Exercise brief
Say nothing but the number of lines below in which the string "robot" appears.

Input for this task
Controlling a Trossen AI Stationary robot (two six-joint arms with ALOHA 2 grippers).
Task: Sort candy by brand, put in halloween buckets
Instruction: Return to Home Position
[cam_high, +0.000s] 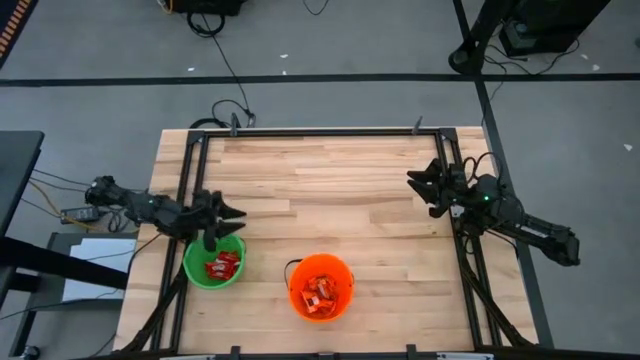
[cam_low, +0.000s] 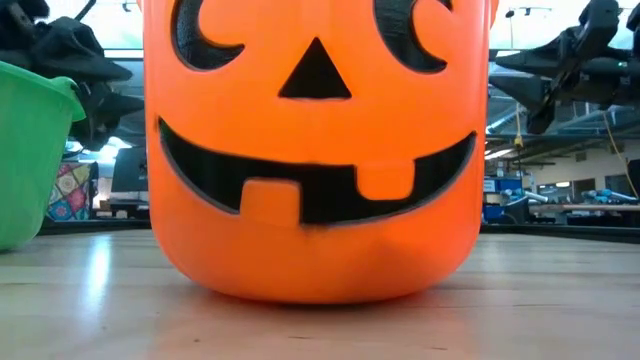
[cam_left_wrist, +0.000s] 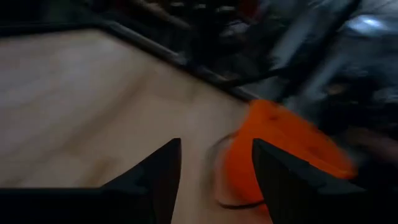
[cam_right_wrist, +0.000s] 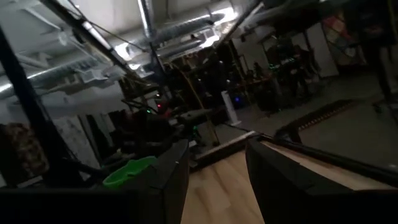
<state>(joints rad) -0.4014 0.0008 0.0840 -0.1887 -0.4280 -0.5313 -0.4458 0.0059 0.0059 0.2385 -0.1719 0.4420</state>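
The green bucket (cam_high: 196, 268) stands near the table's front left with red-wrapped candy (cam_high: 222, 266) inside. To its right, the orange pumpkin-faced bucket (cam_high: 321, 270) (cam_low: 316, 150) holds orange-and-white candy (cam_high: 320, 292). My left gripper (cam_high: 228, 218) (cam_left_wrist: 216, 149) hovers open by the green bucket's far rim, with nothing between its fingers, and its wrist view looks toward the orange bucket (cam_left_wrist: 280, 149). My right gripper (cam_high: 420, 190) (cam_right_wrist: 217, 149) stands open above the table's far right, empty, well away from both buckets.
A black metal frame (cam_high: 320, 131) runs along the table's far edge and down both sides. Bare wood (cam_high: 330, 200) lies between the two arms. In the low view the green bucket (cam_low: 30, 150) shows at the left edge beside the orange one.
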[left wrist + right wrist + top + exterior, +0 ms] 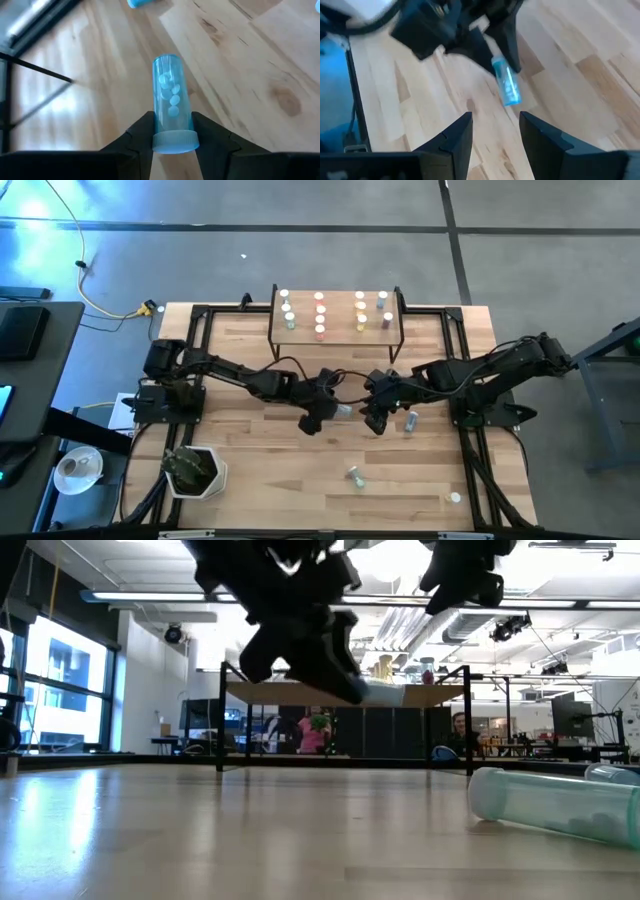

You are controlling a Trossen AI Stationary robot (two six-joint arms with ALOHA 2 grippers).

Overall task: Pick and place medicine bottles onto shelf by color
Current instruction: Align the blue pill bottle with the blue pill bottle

Solution to this exercise
2